After finding the line containing "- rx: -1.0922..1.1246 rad" below, please output that line and each following one through the line containing "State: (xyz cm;", exactly as written.

BEGIN Data shown

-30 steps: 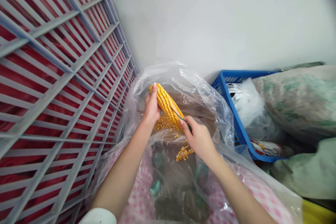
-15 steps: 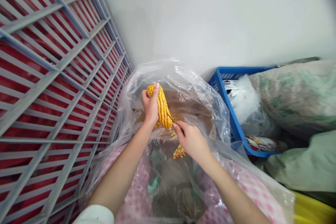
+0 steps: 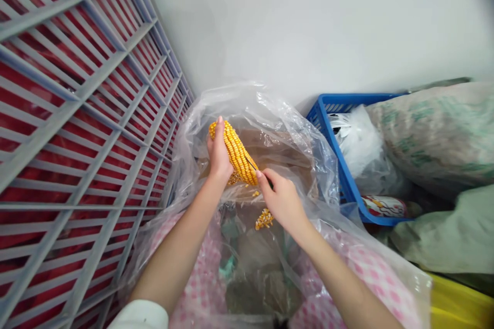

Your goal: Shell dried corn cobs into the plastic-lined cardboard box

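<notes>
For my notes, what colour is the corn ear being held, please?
The corn ear is yellow, best seen in the head view.

You were in what looked like a storage corner, though whether a home's or a shop's could not be told. A plain white wall [image 3: 289, 20] stood ahead of you. On your left rose a grey plastic lattice [image 3: 92, 207]; on your right, a blue basket [image 3: 360, 97] held a white bag [image 3: 363, 144], beside a bulging sack [image 3: 440, 139].
</notes>
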Action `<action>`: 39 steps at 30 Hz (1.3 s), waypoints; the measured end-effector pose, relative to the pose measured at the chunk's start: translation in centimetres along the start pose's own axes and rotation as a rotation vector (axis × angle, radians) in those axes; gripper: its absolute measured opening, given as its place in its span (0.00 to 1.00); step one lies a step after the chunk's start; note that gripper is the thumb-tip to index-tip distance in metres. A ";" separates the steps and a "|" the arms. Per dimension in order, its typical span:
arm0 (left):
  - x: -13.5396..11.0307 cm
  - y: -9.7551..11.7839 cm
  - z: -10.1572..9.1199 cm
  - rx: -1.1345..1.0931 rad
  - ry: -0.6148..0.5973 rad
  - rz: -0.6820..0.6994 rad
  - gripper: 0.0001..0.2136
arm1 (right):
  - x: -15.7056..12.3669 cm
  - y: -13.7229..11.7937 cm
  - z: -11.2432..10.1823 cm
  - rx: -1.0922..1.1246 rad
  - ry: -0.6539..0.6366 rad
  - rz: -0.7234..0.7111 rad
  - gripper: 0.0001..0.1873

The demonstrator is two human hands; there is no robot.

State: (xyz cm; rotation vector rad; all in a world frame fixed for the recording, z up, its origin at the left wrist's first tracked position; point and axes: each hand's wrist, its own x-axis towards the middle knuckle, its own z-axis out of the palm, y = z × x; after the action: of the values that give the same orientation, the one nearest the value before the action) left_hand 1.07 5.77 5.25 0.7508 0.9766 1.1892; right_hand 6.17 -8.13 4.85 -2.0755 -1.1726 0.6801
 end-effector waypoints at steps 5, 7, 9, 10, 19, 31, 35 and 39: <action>0.1 0.0 0.0 -0.031 0.020 0.127 0.16 | 0.1 -0.1 0.3 -0.054 -0.088 0.009 0.18; 0.2 0.1 -0.1 -0.061 0.031 0.125 0.15 | 0.1 -0.3 0.4 -0.235 -0.109 0.024 0.18; 0.4 0.3 -0.2 -0.081 0.028 0.122 0.15 | 0.0 -0.4 0.4 -0.387 -0.119 0.023 0.18; 0.4 0.3 -0.2 -0.085 0.027 0.125 0.15 | -0.1 -0.5 0.4 -0.446 -0.122 0.015 0.19; 0.1 0.4 -0.2 -0.091 0.018 0.119 0.14 | -0.6 -0.6 1.6 -0.641 -0.133 0.008 0.17; -0.1 0.3 -0.2 -0.114 0.008 0.010 0.13 | -0.8 -0.5 3.1 -0.695 -0.082 -0.007 0.17; -0.2 0.1 -0.2 -0.102 0.011 0.017 0.14 | -0.5 -0.5 1.9 -0.680 -0.099 0.023 0.18; -0.1 0.6 -0.1 -0.116 -0.001 0.083 0.13 | 0.2 0.2 0.1 -0.404 -0.026 -0.046 0.17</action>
State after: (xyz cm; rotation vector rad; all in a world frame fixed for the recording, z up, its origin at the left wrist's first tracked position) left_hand 0.76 5.86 5.81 0.7054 0.8745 1.3058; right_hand 6.26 -8.01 4.59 -2.3629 -1.4646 0.4775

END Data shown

### Response
  - rx: -1.0922..1.1246 rad
  - ry: -0.6539..0.6366 rad
  - rz: -0.7234..0.7111 rad
  - gripper: 0.0001..0.1873

The demonstrator is two human hands; there is no robot.

State: (xyz cm; rotation vector rad; all in a world frame fixed for the recording, z up, its origin at the left wrist's first tracked position; point and axes: each hand's wrist, its own x-axis towards the middle knuckle, its own z-axis out of the palm, y = z × x; after the action: of the values that give the same orientation, the one nearest the value before the action) left_hand 1.07 5.77 5.25 0.7508 0.9766 1.1892; right_hand 6.17 -8.13 4.85 -2.0755 -1.1726 0.6801

The answer to this exercise has been fully stated.